Nothing in the listing should differ in your copy; retype it all exactly.

# # #

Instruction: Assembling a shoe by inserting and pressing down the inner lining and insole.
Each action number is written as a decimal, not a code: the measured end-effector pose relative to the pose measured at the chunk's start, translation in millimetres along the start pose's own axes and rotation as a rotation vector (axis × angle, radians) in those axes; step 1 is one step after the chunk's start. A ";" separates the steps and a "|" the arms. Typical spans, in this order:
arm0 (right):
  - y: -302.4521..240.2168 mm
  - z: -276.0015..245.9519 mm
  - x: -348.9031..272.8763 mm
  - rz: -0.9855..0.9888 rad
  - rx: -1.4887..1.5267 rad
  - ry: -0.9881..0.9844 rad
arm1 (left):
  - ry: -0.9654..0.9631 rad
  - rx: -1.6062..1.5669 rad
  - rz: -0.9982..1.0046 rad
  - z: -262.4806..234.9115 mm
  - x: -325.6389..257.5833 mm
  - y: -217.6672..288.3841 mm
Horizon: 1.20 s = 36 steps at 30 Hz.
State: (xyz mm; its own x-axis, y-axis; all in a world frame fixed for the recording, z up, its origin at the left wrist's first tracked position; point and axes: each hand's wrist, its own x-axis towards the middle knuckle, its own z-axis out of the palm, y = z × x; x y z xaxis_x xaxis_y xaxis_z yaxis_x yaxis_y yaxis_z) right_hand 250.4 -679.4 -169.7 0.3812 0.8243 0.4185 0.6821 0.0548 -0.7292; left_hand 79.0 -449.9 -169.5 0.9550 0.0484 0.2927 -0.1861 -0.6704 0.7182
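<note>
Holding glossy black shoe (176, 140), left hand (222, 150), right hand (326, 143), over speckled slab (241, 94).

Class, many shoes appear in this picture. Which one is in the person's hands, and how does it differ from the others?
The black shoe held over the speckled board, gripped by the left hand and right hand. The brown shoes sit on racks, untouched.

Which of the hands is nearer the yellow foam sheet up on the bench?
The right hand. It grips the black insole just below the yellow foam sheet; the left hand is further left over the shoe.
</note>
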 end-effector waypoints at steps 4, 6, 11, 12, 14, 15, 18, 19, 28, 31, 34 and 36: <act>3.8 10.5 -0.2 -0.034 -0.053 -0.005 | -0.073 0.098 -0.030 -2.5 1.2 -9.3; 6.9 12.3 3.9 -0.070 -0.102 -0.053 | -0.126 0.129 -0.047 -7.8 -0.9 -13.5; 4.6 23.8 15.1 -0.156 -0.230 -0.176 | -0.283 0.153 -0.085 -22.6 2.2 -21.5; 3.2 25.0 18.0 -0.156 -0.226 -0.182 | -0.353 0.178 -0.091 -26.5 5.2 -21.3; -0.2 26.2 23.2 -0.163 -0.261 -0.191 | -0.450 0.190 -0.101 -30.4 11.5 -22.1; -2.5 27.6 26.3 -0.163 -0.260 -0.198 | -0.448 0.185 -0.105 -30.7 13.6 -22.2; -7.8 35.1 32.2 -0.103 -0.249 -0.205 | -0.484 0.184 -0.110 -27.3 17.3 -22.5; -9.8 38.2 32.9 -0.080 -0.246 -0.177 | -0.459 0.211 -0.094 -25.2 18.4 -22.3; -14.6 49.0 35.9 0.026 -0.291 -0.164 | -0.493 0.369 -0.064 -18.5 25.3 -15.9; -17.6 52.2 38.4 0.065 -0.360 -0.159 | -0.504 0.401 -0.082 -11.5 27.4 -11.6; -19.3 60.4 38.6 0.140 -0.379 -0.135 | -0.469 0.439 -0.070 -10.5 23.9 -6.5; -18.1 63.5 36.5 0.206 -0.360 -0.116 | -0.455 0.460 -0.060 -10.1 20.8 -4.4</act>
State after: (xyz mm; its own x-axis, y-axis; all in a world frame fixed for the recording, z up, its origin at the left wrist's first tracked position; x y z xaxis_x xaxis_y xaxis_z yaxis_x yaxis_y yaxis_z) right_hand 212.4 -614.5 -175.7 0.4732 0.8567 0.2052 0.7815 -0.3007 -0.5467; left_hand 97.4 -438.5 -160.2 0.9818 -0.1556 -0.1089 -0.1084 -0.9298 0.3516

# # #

(Answer below):
Instruction: Assembling a shoe by inserting and pressing down the inner lining and insole.
Each action number is written as a decimal, not a code: the measured end-effector pose relative to the pose measured at the chunk's start, translation in millimetres along the start pose's own axes and rotation as a rotation vector (axis × angle, radians) in those axes; step 1 is one step after the chunk's start. A ";" separates the steps and a "|" the arms. Typical spans, in this order:
arm0 (right):
  - y: -302.4521..240.2168 mm
  - z: -276.0015..245.9519 mm
  - x: -348.9031..272.8763 mm
  - rz: -0.9855..0.9888 rad
  - rx: -1.4887..1.5267 rad
  - ry: -0.9881..0.9844 rad
arm1 (left):
  - ry: -0.9654..0.9631 rad
  - rx: -1.6062..1.5669 rad
  - rz: -0.9982..1.0046 rad
  - z: -262.4806..234.9115 mm
  - x: -325.6389..257.5833 mm
  - y: -217.6672..288.3841 mm
Horizon: 1.20 s = 36 steps at 30 Hz.
State: (xyz mm; its own x-axis, y-axis; all in a world frame fixed for the recording, z up, its origin at the left wrist's first tracked position; point and axes: each hand's wrist, its own x-axis towards the middle knuckle, its own z-axis out of the palm, y = z × x; x y z xaxis_x xaxis_y xaxis_z yaxis_x yaxis_y yaxis_z) right_hand 250.4 -679.4 -169.7 0.3812 0.8243 0.4185 0.6821 0.0548 -0.7292; left_hand 79.0 -449.9 -169.5 0.9550 0.0484 0.2927 -0.1861 -0.6704 0.7182
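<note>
Holding glossy black shoe (176, 140), left hand (222, 150), right hand (326, 143), over speckled slab (241, 94).

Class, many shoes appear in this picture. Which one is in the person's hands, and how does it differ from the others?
The black shoe held over the speckled board, gripped by the left hand and right hand. The brown shoes sit on racks, untouched.

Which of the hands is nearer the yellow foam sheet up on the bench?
The right hand. It grips the black insole just below the yellow foam sheet; the left hand is further left over the shoe.
</note>
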 end-effector waypoints at steps 4, 6, 11, 12, 14, 15, 18, 19, 28, 31, 34 and 36: <act>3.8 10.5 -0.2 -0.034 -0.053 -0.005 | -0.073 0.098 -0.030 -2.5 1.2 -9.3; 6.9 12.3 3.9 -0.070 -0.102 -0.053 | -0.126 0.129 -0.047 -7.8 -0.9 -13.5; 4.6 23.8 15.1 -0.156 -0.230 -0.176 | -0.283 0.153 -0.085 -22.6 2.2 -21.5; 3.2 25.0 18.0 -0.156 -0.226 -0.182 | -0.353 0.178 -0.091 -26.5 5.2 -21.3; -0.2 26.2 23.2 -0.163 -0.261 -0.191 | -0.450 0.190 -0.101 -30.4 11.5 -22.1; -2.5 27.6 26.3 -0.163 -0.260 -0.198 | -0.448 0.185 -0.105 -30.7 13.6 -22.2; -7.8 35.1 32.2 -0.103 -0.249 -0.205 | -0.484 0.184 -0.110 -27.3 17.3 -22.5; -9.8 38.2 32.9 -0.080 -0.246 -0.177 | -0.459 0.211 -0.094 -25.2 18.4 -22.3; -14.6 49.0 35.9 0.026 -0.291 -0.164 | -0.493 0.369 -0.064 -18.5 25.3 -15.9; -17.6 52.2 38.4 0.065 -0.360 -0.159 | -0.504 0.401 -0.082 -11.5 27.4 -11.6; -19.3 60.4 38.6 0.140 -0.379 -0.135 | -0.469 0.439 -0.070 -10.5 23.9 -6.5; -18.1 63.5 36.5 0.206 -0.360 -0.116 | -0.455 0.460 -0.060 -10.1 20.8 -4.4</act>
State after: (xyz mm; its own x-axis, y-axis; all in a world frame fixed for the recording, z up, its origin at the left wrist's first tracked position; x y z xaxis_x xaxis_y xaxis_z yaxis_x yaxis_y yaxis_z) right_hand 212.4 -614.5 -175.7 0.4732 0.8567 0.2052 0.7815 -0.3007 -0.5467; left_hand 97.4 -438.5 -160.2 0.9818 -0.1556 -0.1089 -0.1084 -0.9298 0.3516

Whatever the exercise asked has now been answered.